One other option could be to boot like with _DEFAULT_ONLINE=n and of
course without udev rule. Then after booting with the base memory run
one of the two echo below:

$ cat /sys/devices/system/memory/removable_hotplug_default
[disabled] online online_movable
$ echo online > /sys/devices/system/memory/removable_hotplug_default
$ echo online_movable > /sys/devices/system/memory/removable_hotplug_default

Then the "echo online/online_movable" would activate the in-kernel
hotplug mechanism that is faster and more reliable than udev and it
won't risk to run into the movable zone shift "constraint". After the
"echo" the kernel would behave like if it booted with _DEFAULT_ONLINE=y.

If you still want to do it by hand and leave it disabled or even
trying to fix udev movable shift constraints, sticky pageblocks and
lack of synchronicity (and deal with the resulting slower
performance compared to in-kernel onlining), you could.
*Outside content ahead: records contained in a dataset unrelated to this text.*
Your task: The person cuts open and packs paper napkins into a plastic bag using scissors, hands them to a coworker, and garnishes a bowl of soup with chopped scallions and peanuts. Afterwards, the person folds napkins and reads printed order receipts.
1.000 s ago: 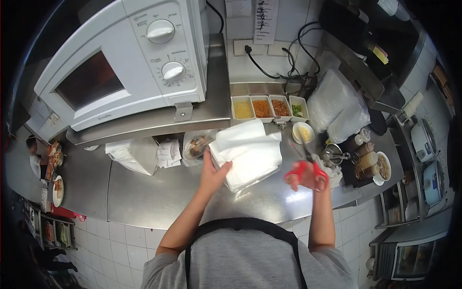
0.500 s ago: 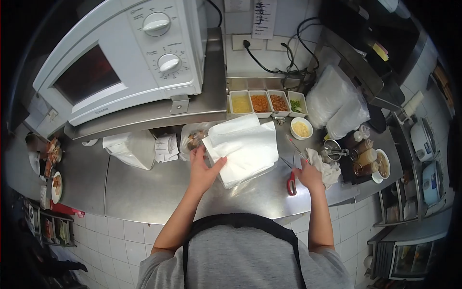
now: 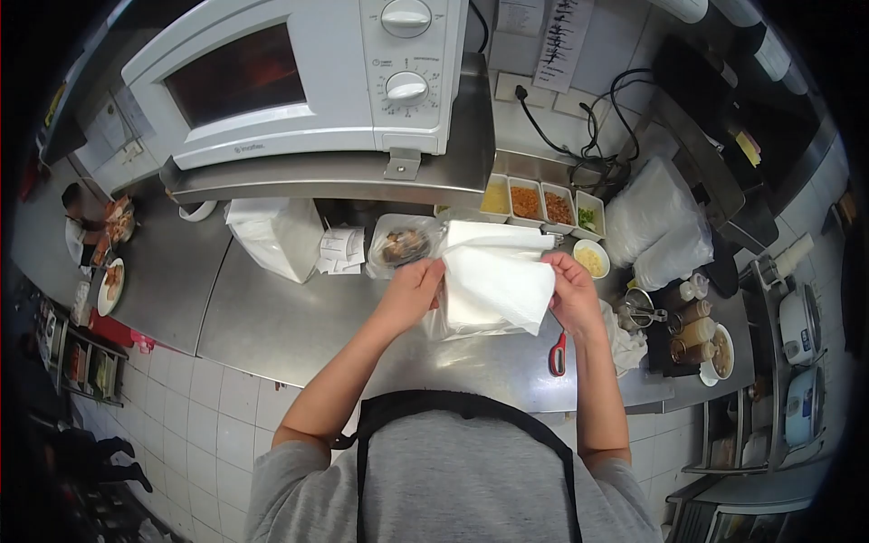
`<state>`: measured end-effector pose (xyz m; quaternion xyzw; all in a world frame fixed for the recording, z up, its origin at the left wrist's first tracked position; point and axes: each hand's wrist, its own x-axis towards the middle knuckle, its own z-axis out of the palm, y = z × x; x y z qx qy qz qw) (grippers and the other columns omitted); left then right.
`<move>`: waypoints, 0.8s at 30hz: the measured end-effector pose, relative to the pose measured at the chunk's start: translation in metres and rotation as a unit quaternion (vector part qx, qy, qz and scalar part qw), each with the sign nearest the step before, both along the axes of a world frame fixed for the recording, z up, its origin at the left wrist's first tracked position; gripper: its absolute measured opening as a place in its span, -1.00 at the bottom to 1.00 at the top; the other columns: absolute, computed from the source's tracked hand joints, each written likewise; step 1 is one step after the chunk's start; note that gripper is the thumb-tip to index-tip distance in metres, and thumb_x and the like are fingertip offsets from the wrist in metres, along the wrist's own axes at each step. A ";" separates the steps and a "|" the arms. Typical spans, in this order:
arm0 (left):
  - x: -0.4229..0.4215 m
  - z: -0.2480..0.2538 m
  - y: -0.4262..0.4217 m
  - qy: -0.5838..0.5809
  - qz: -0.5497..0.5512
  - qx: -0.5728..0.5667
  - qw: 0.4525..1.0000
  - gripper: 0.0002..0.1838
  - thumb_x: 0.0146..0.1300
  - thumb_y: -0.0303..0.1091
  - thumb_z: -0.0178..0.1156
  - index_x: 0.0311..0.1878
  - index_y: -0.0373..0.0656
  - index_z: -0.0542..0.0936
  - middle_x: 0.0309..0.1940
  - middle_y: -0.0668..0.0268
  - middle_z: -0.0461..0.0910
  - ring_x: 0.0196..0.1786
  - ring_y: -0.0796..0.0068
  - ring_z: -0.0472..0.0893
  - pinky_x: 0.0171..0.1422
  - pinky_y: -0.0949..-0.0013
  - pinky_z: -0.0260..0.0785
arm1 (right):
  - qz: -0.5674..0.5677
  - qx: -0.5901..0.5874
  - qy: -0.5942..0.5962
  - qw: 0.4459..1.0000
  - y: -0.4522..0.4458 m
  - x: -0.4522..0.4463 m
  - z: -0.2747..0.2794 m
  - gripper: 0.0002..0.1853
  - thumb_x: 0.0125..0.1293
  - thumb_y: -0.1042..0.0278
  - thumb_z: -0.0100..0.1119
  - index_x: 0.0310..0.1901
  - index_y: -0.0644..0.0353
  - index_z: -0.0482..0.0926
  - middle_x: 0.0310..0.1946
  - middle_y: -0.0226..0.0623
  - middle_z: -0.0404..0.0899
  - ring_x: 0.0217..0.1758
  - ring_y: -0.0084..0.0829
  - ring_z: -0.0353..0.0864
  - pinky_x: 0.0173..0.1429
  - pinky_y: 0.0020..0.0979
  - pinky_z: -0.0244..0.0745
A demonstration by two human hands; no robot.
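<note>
A white paper napkin (image 3: 507, 281) is stretched between my two hands, above a stack of napkins (image 3: 463, 319) in clear plastic. My left hand (image 3: 415, 294) is closed with the thumb and fingers at the napkin's left edge. Its right upper corner is pinched in my right hand (image 3: 576, 291). Just below my right hand lie red-handled scissors (image 3: 558, 355), their blades mostly hidden. A crumpled whitish cloth (image 3: 626, 346) is to the right of that wrist. Behind my left hand sits a clear plastic bag with food (image 3: 404, 244) inside.
White tubs of toppings (image 3: 526, 203) stand along the back, with a small bowl (image 3: 591, 259) in front. Sauce bottles (image 3: 692, 330) are at the right. A microwave (image 3: 272, 81) sits on a shelf over the left of the counter. Receipts (image 3: 342, 249) lie beneath it. Another person (image 3: 77, 226) is far left.
My right hand has left the scissors and cloth and taken the napkin's corner. My left hand has gone from resting on the stack to gripping the napkin's edge. The camera view has shifted.
</note>
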<state>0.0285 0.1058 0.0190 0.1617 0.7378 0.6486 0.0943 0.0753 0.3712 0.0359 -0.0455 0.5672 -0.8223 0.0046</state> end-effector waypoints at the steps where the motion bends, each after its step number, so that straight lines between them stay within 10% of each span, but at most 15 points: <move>1: -0.001 0.006 -0.001 -0.003 0.002 0.000 1.000 -0.55 0.44 -0.10 -0.08 -0.45 -0.29 0.47 -0.66 0.37 0.43 -0.61 0.60 0.44 -0.49 0.46 0.29 | 0.002 0.000 -0.003 1.000 -0.003 0.000 0.001 -0.90 0.39 0.45 0.00 -0.13 0.23 0.48 -0.48 -0.49 0.53 -0.57 -0.73 0.42 -0.48 -0.65 0.36; 15: -0.006 0.006 -0.073 -0.039 0.103 -0.130 0.985 -0.65 0.25 -0.21 0.08 -0.50 -0.34 0.52 -0.67 0.29 0.50 -0.58 0.56 0.49 -0.45 0.42 0.33 | 0.042 0.033 0.048 0.997 -0.049 0.011 0.006 -0.47 0.18 0.56 0.02 0.22 0.23 0.21 0.02 -0.24 0.47 -0.06 -0.43 0.51 -0.10 -0.40 0.45; 18: -0.006 0.008 -0.076 0.040 0.116 -0.211 0.970 -0.73 0.18 -0.27 0.14 -0.45 -0.34 0.50 -0.64 0.26 0.52 -0.54 0.51 0.50 -0.40 0.40 0.34 | -0.160 0.203 0.191 0.947 -0.066 0.018 0.021 -0.55 0.15 0.51 0.12 0.11 0.26 0.31 -0.07 -0.23 0.43 -0.01 -0.39 0.43 0.00 -0.39 0.39; 20: -0.011 0.013 -0.071 0.063 0.136 -0.187 0.971 -0.76 0.15 -0.30 0.16 -0.41 -0.33 0.50 -0.63 0.24 0.52 -0.53 0.50 0.50 -0.38 0.39 0.35 | -0.310 0.463 0.350 0.753 -0.077 0.023 0.045 -0.59 0.07 0.39 0.26 -0.04 0.25 0.41 -0.17 -0.16 0.40 -0.03 -0.24 0.41 0.08 -0.29 0.30; 24: -0.021 0.020 -0.061 0.102 0.150 -0.127 0.975 -0.88 0.14 -0.47 0.19 -0.37 -0.30 0.45 -0.60 0.44 0.46 -0.52 0.73 0.37 -0.45 0.56 0.22 | -0.144 0.551 0.280 0.773 -0.120 0.020 0.063 -0.61 0.02 0.24 0.35 -0.16 0.22 0.46 -0.28 -0.23 0.45 -0.12 -0.21 0.44 0.08 -0.21 0.25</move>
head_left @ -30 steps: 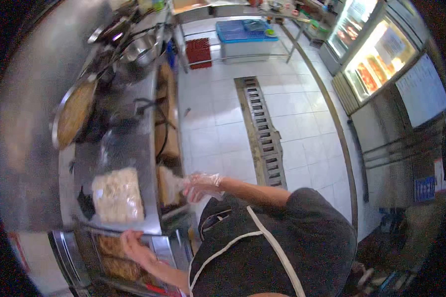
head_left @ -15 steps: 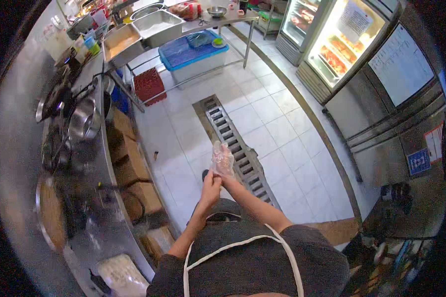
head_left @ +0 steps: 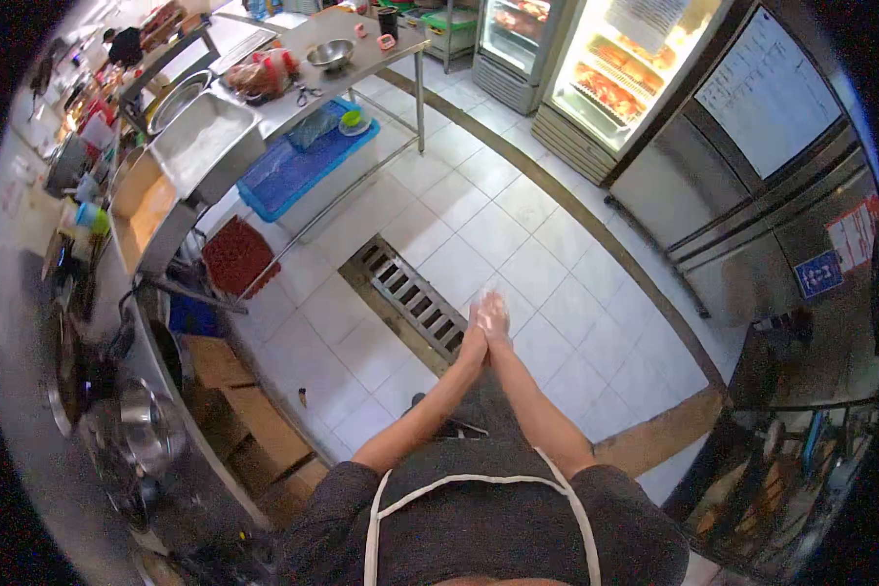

The in-kernel onlining would use the exact same code of
_DEFAULT_ONLINE=y, but it would be configured with a file like
/etc/sysctl.conf. And then to switch it to the _movable model you
would just need to edit the file like you've to edit the udev rule
(the one that if you edit it with online_movable currently breaks).

>From usability prospective it would be like udev, but without all
drawbacks of doing the onlining in userland.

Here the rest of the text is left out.